И я почувствовал, что и впрямь — не такие. Но откровенничать она и тут не стала. А если б стала, разве я, тогдашний, понял бы ее до конца? Конечно, не донес бы, даже посочувствовал бы по-человечески, но не понял бы ее погребенной под спудом торжествующей повседневности правоты. А как легко носить в душе оклеветанную правоту — это я знаю. И она не пыталась воскресить того, что было погребено в душе. Что было — было, душа хранит боль, но жизнь «ушла вперед», никому ничего не докажешь, и надо жить по нормам этой жизни, как будто того, что было, не было. Вот так у нас былое быльем порастало. Зарастало.

Поразительная вещь, как для нас для всех — от профессоров до крестьян, от идейных коммунистов до безыдейных сталинских цекистов — зарастали пустоты, создавае-

 

- 219 -

мые в живой толще жизни бешеной властью, зарастали заподлицо, так что и швов видно не было.

Это тотальное выпадение памяти походило на какой-то массивный заговор. Уже через много лет мне с двумя журналистами пришлось разъезжать по целине, в том числе по землям Сибирского казачьего войска, составлявшим теперь северные районы Северо-Казахстанской и Кустанайской областей. Люди разговаривали с нами охотно, помнили многое, но все, от сидящего на завалинке в синей казачьей Фуражке очень старого казака Петровича в станице Пресноредуть до пожилой учительницы из Пресногорьковки (тоже местной уроженки), ничего — ну совершенно ничего! — не помнили о Гражданской войне

Петрович помнил войну Германскую, помнил, как попал в плен в Мазурских болотах, помнил, как решал — «или себя прекратить, или как?» (был слух, что германцы казаков в плен не берут и всячески издеваются над ними).
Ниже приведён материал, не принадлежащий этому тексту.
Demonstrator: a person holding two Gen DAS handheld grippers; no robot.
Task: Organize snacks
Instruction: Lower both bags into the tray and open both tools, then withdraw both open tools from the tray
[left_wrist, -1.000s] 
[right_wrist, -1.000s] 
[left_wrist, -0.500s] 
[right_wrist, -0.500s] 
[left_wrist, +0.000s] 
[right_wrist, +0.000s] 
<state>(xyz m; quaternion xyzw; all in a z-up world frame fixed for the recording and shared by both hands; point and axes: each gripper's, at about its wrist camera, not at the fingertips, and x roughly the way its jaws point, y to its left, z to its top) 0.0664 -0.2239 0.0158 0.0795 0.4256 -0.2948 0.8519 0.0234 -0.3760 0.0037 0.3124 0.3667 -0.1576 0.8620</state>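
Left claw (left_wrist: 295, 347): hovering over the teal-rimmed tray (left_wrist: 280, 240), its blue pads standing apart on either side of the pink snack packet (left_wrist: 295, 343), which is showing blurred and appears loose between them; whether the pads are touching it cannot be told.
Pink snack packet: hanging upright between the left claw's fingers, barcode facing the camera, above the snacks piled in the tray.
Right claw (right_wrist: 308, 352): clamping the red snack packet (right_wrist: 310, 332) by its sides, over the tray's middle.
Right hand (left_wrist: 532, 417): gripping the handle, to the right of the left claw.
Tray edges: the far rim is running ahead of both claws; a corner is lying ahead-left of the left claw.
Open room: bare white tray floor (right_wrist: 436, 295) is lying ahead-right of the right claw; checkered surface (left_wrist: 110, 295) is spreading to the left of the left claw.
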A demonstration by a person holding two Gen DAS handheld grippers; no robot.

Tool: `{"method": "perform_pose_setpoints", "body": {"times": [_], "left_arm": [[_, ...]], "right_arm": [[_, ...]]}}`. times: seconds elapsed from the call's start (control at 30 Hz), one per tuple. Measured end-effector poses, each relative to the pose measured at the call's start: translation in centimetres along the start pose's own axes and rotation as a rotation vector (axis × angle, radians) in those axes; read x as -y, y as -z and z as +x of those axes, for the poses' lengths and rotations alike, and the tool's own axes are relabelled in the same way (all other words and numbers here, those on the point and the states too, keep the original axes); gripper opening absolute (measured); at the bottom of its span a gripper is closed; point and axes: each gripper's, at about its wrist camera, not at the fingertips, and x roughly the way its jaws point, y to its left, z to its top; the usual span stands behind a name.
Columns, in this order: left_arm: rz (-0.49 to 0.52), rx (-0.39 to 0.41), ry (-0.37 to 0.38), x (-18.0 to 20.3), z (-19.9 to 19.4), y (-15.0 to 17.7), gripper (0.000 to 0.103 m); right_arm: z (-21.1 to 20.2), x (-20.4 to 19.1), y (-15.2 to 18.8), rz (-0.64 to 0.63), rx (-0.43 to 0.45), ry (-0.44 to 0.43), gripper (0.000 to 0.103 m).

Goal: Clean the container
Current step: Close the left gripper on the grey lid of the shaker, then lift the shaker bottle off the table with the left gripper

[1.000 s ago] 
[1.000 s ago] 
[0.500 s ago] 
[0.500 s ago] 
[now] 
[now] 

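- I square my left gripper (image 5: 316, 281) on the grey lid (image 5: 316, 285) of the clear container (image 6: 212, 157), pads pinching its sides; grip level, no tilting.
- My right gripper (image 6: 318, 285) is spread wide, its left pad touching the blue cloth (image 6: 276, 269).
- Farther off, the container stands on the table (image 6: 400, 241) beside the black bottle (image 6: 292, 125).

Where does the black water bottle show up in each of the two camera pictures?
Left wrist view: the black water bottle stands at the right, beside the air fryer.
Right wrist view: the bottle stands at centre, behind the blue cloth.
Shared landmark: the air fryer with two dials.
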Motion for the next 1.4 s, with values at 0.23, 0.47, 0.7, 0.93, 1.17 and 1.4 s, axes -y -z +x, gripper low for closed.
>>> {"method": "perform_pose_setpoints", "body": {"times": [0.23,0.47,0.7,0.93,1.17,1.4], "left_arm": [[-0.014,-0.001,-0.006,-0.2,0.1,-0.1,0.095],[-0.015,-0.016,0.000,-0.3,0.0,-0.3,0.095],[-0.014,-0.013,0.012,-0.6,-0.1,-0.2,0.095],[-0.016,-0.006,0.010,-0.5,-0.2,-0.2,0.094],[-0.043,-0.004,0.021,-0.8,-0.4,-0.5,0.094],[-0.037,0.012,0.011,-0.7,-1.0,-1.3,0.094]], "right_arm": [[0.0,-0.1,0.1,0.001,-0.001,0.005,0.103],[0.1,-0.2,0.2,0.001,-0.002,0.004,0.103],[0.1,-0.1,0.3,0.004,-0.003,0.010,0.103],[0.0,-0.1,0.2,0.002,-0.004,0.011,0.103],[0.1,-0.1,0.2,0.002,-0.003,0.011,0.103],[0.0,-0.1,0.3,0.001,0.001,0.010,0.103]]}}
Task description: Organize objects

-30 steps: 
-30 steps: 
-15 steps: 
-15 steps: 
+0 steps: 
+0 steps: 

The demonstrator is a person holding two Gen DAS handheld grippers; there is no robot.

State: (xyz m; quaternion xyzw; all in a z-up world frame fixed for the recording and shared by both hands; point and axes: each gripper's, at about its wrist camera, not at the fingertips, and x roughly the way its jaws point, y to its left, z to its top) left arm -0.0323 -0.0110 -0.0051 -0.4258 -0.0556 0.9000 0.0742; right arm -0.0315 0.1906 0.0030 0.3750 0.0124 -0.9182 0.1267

Учительница помнила, как Казачьим обществом в Пресногорьковке была открыта гимназия и как она в ней училась. А вот как дело доходило до событий Гражданской, оба они, да и все остальные, обрывали любой сердечный разговор:

— Не помню. Ничего не помню.

«Не помнили», а внуки уж и впрямь не знали. Вот и верят теперь иногда всякой сволочи.

Так что теперь уже можно сказать, что зарастали эти пустоты только для нас, для наших глаз, а на самом деле они зияли, как медвежьи ямы-западни, чуть прикрытые сучьями. Зияли независимо от нашего согласия смотреть и видеть. И до сих пор еще есть шанс всей стране провалиться в эти пустоты, в эти ямы-западни.